Una mujer dispuesta a avanzar sin dudas, con ideas claras y más cabezonería que tesón. Esa es la esencia de Oro blanco. La belleza postal acogedora e impresiva de la espectacular Islandia nos seduce en cada una de las películas que nos llegan de la zona. Pero no es lo único a destacar de su cine, porque la letanía de sus habitantes siempre nos deja fuera de lugar. Una cuestión de cultura, o de cadencia en el habla. Puede que el frío o el reflejo verde en sus rostros. No lo sé seguro, pero acercarnos a personas más allá del envoltorio visual siempre resulta una verdadera aventura intrigante.

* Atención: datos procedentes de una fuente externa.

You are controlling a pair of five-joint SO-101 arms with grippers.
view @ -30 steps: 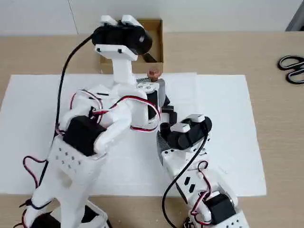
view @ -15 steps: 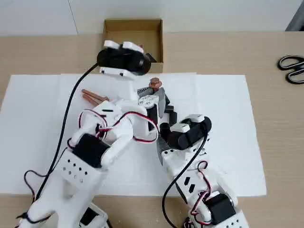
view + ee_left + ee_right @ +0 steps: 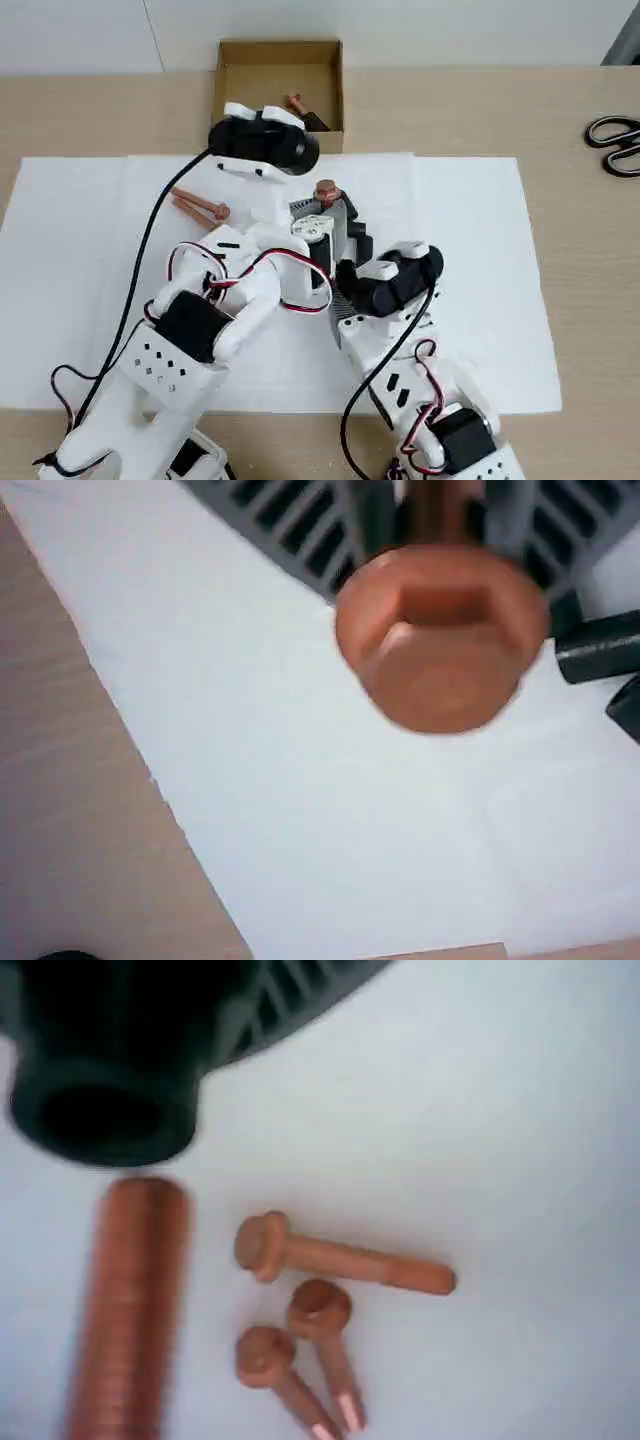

Todo el mundo sitúa a Grímur Hákonarson tras las ovejas de Rams (El valle de los carneros), la gran revolución granjera que encandiló a muchos hace unos años. Con Oro blanco nos aleja y nos acerca a su predecesora, más por una forma de concebir la narración que por simples pastos y pastores. Ese “oro blanco” al que alude su título es la preciada leche vacuna y los extremistas entresijos que se esconden tras su ordeño. Es curioso que se centre en el producto cuando el título internacional va a por el condado (The County), la comunidad y lo sectario de quien manipula ese oro blanco.
La película se centra en un primer momento en la rutina, ya sea de trabajo o de matrimonio, de la comodidad y la costumbre tras el laborioso impacto de cada uno de los detalles que centran la vida de Inga. Pronto los silencios pasan de frecuentes a necesarios al quedar ella sola frente a la granja y la cooperativa que domina contenido y continente.
Es esa mujer, que sin alterar apenas su rostro es capaz de expresar la ira y el cansancio de quien se convierte en cómplice de secretos ajenos, la que nos va a llevar de la mano por un camino lleno de piedras. El personaje que construye Arndís Hrönn Egilsdóttir es fuerte y comprometido, transmitiendo su creciente indignación con el mundo y quien lo habita con esa energía digna solo para los retratos islandeses.
El director aprovecha la experiencia ganada en Rams para transmitir la mecánica de las granjas del siglo XXI con cierto deleite en algo más que la naturaleza: esa necesidad humana de sacar rédito a un estilo de vida que se va desgastando, sin olvidar el interés económico fagocitario que, en este caso, teje una contraposición a la lideresa de la escena con relativa calma (siempre fiel al poderoso). Se usan términos territoriales como un método de chantaje para aquellos que se quieren abrir camino, remarcando que los abusones existen también en los círculos pequeños y amistosos.
Me interesa sobre todo su mirada hacia lo que ha derivado en muchas ocasiones la cooperativa. Del ideal colaborativo a la realidad hay un gran trecho, y el director sabe resumir en el conflicto la falta de camaradería escondida tras el “alguien lo arreglará algún día” y el “así ya estamos bien”. Inga no se acomoda, y tras el duro golpe que recibe de la noche al día, levanta la cabeza para ser realmente consciente de lo que le rodea. Es curiosa la herramienta empleada, un pequeño discurso con tintes de protesta publicado en Facebook, esa soflama que se atribuye a una edad determinada y que, curiosamente, sabe buscar las cosquillas de aquellos que realmente están afectados, como un guiño a ese nuevo siglo que se está alimentando de obsoletas costumbres y que descubre que nuevas vías piden a gritos entrometerse.
Podría parecer que Oro blanco se estanca en un relato y un desarrollo clásico, pero es lo que determina su veracidad, esa que Inga muestra en pequeñas dosis, como la timidez con que le acompaña la música, que va desatando su energía al tiempo que la furia va desprendiendo esa mala leche estancada en la ignorancia de una mujer que, a su manera, sabe encontrar su voz y su lugar. Algo menos que amable, algo más que costumbrista, en Oro blanco vamos a ver el reflejo del ahora, ya no solo para la figura femenina, en la inacabable Islandia de los pastos agrarios.